| Task |
Only one stretch of the listing below is wanted. Give it again exactly, from the line with "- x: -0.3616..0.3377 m" through the line with "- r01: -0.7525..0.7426".

| Dataset content |

= = =

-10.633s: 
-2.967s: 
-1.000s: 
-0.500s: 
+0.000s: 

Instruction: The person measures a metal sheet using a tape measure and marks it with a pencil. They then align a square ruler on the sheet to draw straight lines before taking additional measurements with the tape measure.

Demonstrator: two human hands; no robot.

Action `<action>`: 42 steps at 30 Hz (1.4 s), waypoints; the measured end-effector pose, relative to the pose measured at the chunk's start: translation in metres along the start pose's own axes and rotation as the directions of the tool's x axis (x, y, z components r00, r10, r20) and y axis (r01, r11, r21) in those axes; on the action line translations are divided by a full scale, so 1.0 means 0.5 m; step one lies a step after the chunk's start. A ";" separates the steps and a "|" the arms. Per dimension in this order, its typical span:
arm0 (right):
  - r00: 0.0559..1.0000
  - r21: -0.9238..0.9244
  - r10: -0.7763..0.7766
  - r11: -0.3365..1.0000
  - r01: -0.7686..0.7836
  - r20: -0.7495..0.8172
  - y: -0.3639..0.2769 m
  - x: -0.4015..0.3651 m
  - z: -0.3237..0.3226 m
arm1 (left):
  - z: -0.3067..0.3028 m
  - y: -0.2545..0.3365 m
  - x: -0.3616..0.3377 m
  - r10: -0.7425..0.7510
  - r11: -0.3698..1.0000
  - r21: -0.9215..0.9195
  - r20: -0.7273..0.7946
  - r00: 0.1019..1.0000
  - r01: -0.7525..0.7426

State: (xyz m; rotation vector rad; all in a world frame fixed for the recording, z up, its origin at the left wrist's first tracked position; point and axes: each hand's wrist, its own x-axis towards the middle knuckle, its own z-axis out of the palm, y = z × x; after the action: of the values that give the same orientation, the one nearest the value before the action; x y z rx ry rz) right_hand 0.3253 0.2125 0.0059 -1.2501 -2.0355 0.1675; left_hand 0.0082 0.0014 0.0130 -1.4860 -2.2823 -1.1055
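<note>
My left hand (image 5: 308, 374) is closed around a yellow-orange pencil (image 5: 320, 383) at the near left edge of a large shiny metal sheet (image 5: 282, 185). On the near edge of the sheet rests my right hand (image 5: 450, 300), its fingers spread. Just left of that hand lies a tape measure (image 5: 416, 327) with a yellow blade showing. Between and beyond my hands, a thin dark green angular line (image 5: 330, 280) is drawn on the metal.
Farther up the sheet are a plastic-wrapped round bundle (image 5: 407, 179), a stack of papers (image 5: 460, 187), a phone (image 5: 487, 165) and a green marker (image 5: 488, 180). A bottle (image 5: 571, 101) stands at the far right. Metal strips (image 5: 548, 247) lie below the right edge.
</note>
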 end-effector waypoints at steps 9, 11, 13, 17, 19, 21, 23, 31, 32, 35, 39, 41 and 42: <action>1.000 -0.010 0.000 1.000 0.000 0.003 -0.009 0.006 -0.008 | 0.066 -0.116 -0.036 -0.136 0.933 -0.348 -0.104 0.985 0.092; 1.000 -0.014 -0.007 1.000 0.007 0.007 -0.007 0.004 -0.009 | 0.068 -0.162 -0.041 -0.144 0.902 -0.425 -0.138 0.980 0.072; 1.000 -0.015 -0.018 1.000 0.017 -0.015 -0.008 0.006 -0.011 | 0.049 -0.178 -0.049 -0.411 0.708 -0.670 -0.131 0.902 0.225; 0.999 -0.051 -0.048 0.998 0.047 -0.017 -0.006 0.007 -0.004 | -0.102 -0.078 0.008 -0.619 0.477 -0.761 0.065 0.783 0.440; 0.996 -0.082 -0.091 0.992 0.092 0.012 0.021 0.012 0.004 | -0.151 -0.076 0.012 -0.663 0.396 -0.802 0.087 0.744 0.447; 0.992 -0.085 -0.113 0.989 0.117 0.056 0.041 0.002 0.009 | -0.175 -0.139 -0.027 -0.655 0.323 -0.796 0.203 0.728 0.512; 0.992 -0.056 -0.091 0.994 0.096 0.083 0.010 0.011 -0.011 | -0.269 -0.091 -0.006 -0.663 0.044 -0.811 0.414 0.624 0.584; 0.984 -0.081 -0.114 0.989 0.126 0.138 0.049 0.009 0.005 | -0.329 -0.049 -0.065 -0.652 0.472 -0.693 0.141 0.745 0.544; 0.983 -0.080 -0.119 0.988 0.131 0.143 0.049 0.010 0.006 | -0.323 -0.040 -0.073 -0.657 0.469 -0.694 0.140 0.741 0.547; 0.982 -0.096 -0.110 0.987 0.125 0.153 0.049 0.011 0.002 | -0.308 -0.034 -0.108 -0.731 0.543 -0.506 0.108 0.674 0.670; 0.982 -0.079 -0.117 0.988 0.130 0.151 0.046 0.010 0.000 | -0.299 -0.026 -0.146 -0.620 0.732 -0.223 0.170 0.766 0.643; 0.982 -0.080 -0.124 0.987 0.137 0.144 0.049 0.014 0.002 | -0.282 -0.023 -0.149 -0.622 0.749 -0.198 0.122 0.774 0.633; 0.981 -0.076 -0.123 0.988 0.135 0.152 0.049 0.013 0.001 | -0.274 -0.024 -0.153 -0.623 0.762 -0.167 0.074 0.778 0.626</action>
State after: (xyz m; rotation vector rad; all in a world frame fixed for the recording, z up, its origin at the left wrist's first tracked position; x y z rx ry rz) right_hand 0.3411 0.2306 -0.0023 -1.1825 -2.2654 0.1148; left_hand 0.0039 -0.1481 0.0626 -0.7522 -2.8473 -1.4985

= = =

| Solution for this problem |
  - x: -0.3616..0.3377 m
  - r10: -0.7425..0.7510
  - r11: -0.3698..1.0000
  - r21: -0.9215..0.9195
  - r20: -0.7273..0.7946
  - r00: 0.1019..1.0000
  - r01: -0.7525..0.7426

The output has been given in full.